After a median follow-up of 11.7 years, 869 men (9.6%) died overall.
Sixty-five died from TCM, 279 from SM, 169 from CVM and 37 from SUIC.
Ten-year rates of ACM and TCM were 4.24% and 0.52% among men who received RT and 7.14% and 1.22% among men who did not.
Compared to the gender- and age-adjusted general population, men with seminoma had an increased risk of ACM (SMR 1.12; 95% confidence interval [CI] 1.12- 1.28), SM (SMR 1.78; 95% CI 1.58-2.00) and SUIC (SMR 1.40; 95% CI 1.02-1.94) and a decreased risk of CVM (SMR 0.73; 95% CI 0.62-0.84).
Rates of ACM, SM, and SUIC (SMR, all p <0.05) were increased whether RT was used or not.
After adjustment for year of diagnosis, age at diagnosis and race, men who received RT were less likely to die (adjusted hazard ratio [AHR] 0.76; 95% CI 0.65-0.89; p <0.001) and had a lower risk of TCM (AHR 0.39; 95% CI 0.24-0.65; p <0.001).
There was no difference in CVM between men who did and did not receive RT (AHR 0.89; 95% CI 0.60-1.15; p = 0.230) and a numerical but non-statistically significant increase in SM in men who received RT as compared to others (AHR 1.25; 95% CI 0.90-1.72; p = 0.180).
At 15 years, 2.57% of the men who received RT and 1.82% of the men who did not receive RT had died of SM.
Compared to the general population, men with a history of Stage I seminoma had increased risks of all-cause mortality, death from second malignancies, and suicide.
The decreased risk of cardiovascular mortality observed in patients receiving radiation may reflect competing risks from testicular cancer, second malignancies, and suicide.

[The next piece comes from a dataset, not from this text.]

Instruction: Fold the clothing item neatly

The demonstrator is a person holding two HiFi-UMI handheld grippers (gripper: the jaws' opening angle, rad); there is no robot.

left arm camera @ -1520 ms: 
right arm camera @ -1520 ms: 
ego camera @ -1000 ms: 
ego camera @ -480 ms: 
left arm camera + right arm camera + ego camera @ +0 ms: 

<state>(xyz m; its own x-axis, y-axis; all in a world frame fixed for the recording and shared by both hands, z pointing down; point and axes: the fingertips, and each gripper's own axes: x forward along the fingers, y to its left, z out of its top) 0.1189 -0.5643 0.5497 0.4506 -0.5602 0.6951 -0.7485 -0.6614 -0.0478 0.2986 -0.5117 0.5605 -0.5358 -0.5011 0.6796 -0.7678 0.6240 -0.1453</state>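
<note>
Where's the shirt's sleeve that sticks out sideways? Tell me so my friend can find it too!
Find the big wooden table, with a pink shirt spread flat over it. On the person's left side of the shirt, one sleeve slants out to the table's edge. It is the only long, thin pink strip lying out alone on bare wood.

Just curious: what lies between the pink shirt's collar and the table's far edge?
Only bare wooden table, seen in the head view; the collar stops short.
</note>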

The data suggest that 15 years after diagnosis, men who did receive RT may be more likely to die from a second malignancy than men who did not, although the effect was not statistically significant.

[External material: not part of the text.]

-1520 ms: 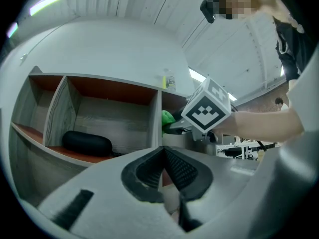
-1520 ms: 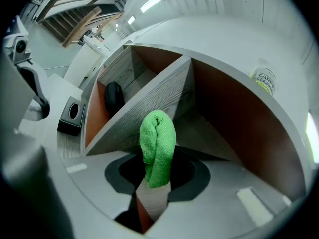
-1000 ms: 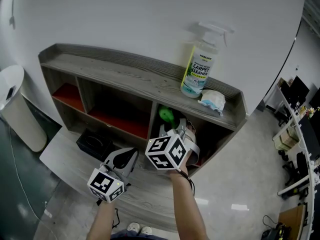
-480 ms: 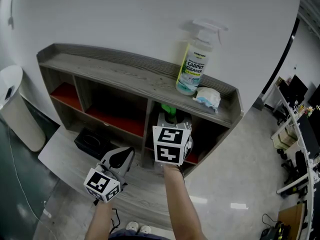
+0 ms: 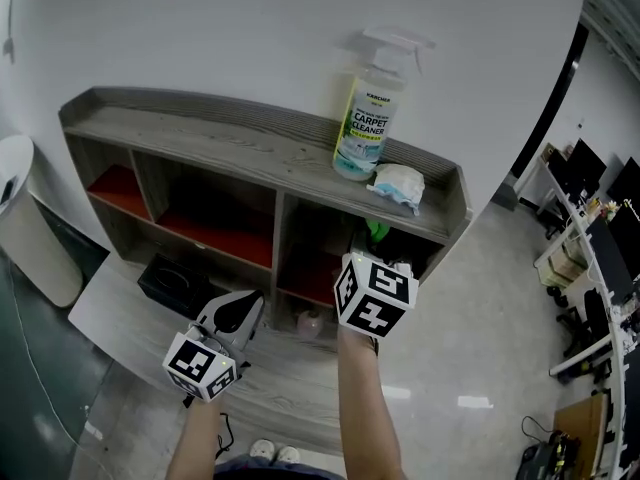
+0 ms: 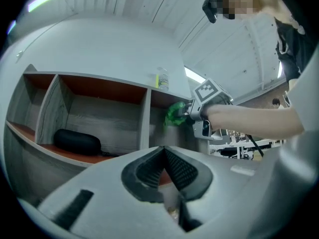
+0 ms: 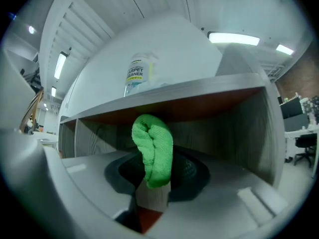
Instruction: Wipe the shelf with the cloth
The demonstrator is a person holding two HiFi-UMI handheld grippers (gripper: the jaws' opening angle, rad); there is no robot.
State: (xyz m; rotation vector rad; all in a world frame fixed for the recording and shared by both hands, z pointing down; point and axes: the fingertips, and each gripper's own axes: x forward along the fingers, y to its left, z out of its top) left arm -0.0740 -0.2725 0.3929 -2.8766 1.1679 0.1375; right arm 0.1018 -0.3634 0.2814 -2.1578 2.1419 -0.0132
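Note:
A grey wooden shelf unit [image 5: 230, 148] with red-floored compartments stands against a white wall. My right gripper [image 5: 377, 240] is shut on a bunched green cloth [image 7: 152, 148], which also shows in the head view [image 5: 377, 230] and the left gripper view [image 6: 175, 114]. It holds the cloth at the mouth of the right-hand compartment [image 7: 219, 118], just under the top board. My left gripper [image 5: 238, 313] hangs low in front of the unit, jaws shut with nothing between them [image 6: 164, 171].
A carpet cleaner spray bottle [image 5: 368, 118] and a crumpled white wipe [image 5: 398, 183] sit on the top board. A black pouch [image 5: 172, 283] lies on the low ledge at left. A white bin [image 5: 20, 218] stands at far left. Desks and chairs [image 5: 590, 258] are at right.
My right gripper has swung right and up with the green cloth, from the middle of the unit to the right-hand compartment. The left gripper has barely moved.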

Although not receiving RT was associated with higher testicular-cancer mortality, the results may reflect decreased access to care or follow-up, as active surveillance protocols were not common during the study era.

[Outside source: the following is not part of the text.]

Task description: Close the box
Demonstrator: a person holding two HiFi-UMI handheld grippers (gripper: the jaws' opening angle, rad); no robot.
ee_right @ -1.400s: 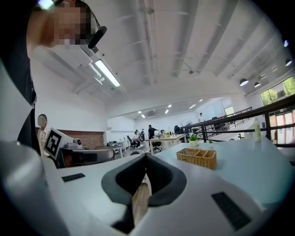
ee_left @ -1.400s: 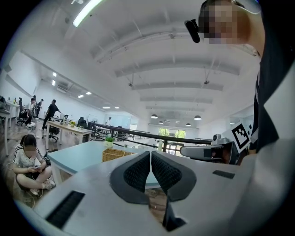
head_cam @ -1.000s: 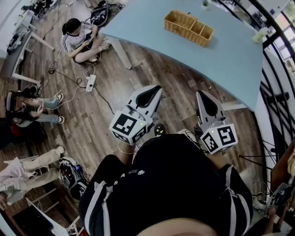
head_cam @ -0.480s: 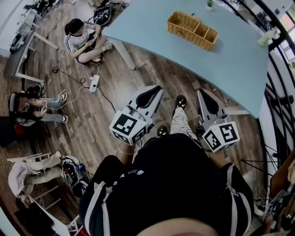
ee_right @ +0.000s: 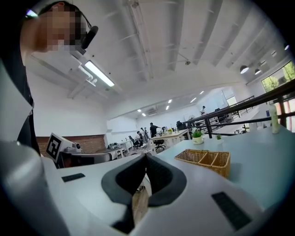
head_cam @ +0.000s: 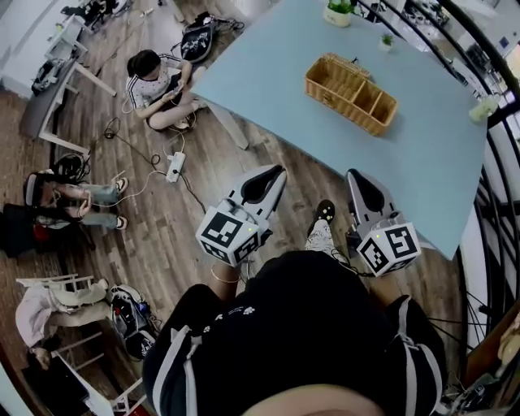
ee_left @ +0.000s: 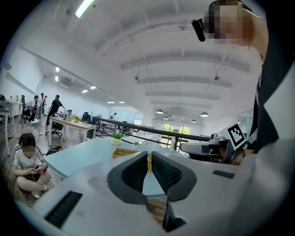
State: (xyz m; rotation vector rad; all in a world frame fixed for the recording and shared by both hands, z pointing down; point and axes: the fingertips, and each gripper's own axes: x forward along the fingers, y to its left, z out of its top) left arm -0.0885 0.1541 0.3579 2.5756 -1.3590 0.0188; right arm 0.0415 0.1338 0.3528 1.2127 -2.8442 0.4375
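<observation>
- Standing short of the light blue desk (head_cam: pixel 439 162), the person holds both grippers out over the wooden floor (head_cam: pixel 162 236), off the desk's near edge; neither reaches over the top.
- Another person (head_cam: pixel 154 77) sits on the floor off the desk's left corner, with a white power strip (head_cam: pixel 174 166) on the boards near them.
- Left gripper (head_cam: pixel 279 172): marker cube toward the holder, nose aimed at the desk. In the left gripper view its jaws (ee_left: pixel 150 154) are closed together, with nothing between them.
- Right gripper (head_cam: pixel 353 175): just beside the desk's near edge, pointing the same way. In the right gripper view its jaws (ee_right: pixel 145 156) meet at the tips and hold nothing.
- Wicker box (head_cam: pixel 351 93): sits on the desk toward its far side, well apart from both grippers. Top is open and the inner dividers show; both gripper views show it ahead on the desk.
- Two small potted plants (head_cam: pixel 339 10) stand at the desk's far edge, beyond the box.
</observation>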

The authors' conclusions that the mortality of stage I patients, most of whom were treated with postorchiectomy RT, exceeds mortality in age matched controls agrees with published data, although is discordant with some published data previously reporting increased mortality from cardiac disease in patients receiving adjuvant radiation, the opposite of which was observed in this study.
In this study, the authors observe that the administration of adjuvant RT following orchiectomy resulted in a lower risk of TCM and ACM.
Although not statistically significant between patients receiving radiation and those who did not, the authors observed an overall increased mortality from second cancers in the examined population as compared to age-matched controls. Although the authors do not speculate on the reasons for this observation, it is probable that there are underlying genetic abnormalities which not only resulted in the increased risk of testicular cancers but also to increased rates of secondary neoplasms.
These results, along with previously published data on this population of men, point to the importance of optimizing initial therapy in this group of patients. Strategies for accomplishing this task include reduction of RT fields, potential use of carboplatin instead of radiation therapy in select patients, and increased use of surveillance in selected populations with low risk features.
While the SEER database is an extremely valuable tool for clinical cancer research, several limitations should be taken into account when interpreting results from a SEER observational study, especially when there is an attempt to generate hypotheses regarding adjuvant therapy. Specifically, there are limitations with respect to causes of death and further limitations revolve around underreported and incomplete data regarding adjuvant therapy (no information on radiation dose, field design or administration of chemotherapy), unrecorded variables, variations in data reporting, migration of patients in and out of SEER registry areas, and selection bias.